### Given material:

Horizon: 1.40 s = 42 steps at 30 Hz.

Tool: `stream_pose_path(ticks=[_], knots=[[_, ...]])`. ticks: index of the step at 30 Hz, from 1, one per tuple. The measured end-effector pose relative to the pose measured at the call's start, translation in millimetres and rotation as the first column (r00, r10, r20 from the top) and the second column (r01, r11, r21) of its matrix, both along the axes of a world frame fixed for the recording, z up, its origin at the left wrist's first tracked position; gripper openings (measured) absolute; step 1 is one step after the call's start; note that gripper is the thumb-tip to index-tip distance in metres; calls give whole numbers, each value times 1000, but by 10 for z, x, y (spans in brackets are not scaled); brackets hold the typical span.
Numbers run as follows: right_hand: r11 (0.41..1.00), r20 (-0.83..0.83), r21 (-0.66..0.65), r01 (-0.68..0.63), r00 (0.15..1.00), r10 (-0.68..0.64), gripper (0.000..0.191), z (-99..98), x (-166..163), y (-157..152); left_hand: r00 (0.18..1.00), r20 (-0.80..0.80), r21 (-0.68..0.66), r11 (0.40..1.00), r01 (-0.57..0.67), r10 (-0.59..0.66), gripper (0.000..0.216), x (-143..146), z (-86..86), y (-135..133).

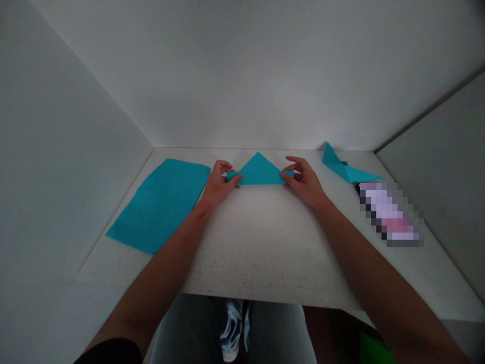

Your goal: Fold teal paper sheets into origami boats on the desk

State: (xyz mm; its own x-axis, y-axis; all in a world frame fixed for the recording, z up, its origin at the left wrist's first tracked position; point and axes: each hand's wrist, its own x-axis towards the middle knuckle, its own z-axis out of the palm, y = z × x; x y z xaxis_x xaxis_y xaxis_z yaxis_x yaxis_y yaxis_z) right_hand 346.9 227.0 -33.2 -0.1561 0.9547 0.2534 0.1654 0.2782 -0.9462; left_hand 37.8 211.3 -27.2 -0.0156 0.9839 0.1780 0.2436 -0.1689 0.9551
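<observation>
A folded piece of blue paper (pixel 259 169) is held near the back of the white table, its peak pointing toward the wall and a straight band along its near edge. My left hand (pixel 223 181) pinches the left end of that band, thumb on top. At the right end, my right hand (pixel 301 179) grips it between thumb and fingers, with the index finger raised. Fingertips under the paper are partly hidden.
Left of my arm lies a larger blue paper sheet (pixel 159 202). A folded blue paper shape (pixel 348 169) rests at the back right, touching or close to a pixelated flat object (pixel 390 212). Walls enclose the table (pixel 257 253) at back and sides.
</observation>
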Motion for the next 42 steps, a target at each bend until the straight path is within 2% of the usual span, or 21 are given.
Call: stream_pose_path(ticks=[2, 5, 10, 13, 16, 20, 23, 30, 38, 42], knots=[[1000, -89, -19, 3, 996, -5, 72, -17, 0, 21, 995, 94, -29, 999, -29, 32, 57, 17, -22, 19], [1000, -156, -13, -4, 988, 2, 75, -22, 19, 53, 986, 148, -69, 996, -64, 74, 64, 16, -29, 56], [1000, -167, 22, -17, 986, 21, 60, -48, 47, 114, 974, 203, -89, 992, -85, 101, 70, -13, -43, 121], [1000, -185, 18, -12, 983, 15, 58, -71, 45, 140, 965, 233, -80, 991, -106, 122, 67, -15, -69, 150], [1000, -188, 3, -8, 982, 8, 56, -74, 37, 140, 961, 240, -79, 989, -123, 139, 54, -13, -81, 169], [1000, -162, -6, -1, 987, 0, 51, -41, 17, 106, 972, 203, -70, 992, -104, 117, 33, -14, -61, 175], [1000, -146, -9, -1, 989, 0, 50, -10, 3, 81, 983, 158, -63, 995, -79, 89, 26, -16, -50, 165], [999, -73, 20, 34, 997, -32, 51, -7, 6, 77, 995, 94, -51, 998, -28, 33, 51, -28, -38, 92], [999, -46, 20, 40, 998, -39, 44, -29, 25, 77, 1000, 20, -54, 998, -17, 18, 49, -51, 17, 68], [995, -3, 52, 82, 997, -82, 38, -68, 30, 92, 1000, -11, -66, 998, -7, 6, 49, -48, 34, 33]])
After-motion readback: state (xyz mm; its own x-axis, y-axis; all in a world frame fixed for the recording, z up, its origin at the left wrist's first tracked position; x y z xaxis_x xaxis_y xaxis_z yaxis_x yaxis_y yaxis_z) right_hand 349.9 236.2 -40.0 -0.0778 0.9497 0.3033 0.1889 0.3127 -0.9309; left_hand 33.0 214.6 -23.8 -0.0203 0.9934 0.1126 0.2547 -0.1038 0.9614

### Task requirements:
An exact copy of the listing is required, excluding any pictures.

### Answer section:
Horizon: 1.40 s = 42 steps at 30 Hz.

Tool: `stream_pose_path(ticks=[_], knots=[[_, ...]])`. ticks: index of the step at 30 Hz, from 1, one per tuple. The measured end-effector pose relative to the pose measured at the call's start, translation in millimetres and rotation as the first column (r00, r10, r20 from the top) and the second column (r01, r11, r21) of its matrix, both along the axes of a world frame fixed for the recording, z up, its origin at the left wrist's first tracked position; gripper openings (measured) absolute; step 1 is one step after the call's start; note that gripper is the thumb-tip to index-tip distance in metres; calls give whole numbers, each value times 1000, but by 10 for z, x, y (spans in brackets are not scaled); brackets hold the typical span.
Numbers run as follows: right_hand: r11 (0.41..1.00), r20 (-0.83..0.83), r21 (-0.66..0.65), r01 (-0.68..0.63), r00 (0.15..1.00), r10 (-0.68..0.64), gripper (0.000..0.191), z (-99..98), x (-166..163), y (-157..152); left_hand: r00 (0.18..1.00), r20 (-0.80..0.80), r21 (-0.68..0.66), r11 (0.40..1.00), r01 (-0.57..0.67), r10 (-0.59..0.66), gripper (0.000..0.216), x (-143..146), z (-86..86), y (-135..133).


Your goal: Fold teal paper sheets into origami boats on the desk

State: (xyz mm; its own x-axis, y-axis; all in a world frame fixed for the recording, z up, its origin at the left wrist's first tracked position; point and axes: each hand's wrist, its own x-axis towards the middle knuckle, its own z-axis out of the palm, y = z × x; x y z xaxis_x xaxis_y xaxis_z yaxis_x yaxis_y yaxis_z) right_hand 346.9 227.0 -33.2 -0.1561 0.9547 0.2534 0.1654 0.2782 -0.9462; left_hand 37.8 211.3 -27.2 -0.0156 0.9839 0.1780 0.2436 -0.1689 0.9551
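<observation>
A folded piece of blue paper (pixel 259 169) is held near the back of the white table, its peak pointing toward the wall and a straight band along its near edge. My left hand (pixel 223 181) pinches the left end of that band, thumb on top. At the right end, my right hand (pixel 301 179) grips it between thumb and fingers, with the index finger raised. Fingertips under the paper are partly hidden.
Left of my arm lies a larger blue paper sheet (pixel 159 202). A folded blue paper shape (pixel 348 169) rests at the back right, touching or close to a pixelated flat object (pixel 390 212). Walls enclose the table (pixel 257 253) at back and sides.
</observation>
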Motion for the next 42 steps, a target at each bend until the straight path is within 2% of the usual span, or 21 are given.
Call: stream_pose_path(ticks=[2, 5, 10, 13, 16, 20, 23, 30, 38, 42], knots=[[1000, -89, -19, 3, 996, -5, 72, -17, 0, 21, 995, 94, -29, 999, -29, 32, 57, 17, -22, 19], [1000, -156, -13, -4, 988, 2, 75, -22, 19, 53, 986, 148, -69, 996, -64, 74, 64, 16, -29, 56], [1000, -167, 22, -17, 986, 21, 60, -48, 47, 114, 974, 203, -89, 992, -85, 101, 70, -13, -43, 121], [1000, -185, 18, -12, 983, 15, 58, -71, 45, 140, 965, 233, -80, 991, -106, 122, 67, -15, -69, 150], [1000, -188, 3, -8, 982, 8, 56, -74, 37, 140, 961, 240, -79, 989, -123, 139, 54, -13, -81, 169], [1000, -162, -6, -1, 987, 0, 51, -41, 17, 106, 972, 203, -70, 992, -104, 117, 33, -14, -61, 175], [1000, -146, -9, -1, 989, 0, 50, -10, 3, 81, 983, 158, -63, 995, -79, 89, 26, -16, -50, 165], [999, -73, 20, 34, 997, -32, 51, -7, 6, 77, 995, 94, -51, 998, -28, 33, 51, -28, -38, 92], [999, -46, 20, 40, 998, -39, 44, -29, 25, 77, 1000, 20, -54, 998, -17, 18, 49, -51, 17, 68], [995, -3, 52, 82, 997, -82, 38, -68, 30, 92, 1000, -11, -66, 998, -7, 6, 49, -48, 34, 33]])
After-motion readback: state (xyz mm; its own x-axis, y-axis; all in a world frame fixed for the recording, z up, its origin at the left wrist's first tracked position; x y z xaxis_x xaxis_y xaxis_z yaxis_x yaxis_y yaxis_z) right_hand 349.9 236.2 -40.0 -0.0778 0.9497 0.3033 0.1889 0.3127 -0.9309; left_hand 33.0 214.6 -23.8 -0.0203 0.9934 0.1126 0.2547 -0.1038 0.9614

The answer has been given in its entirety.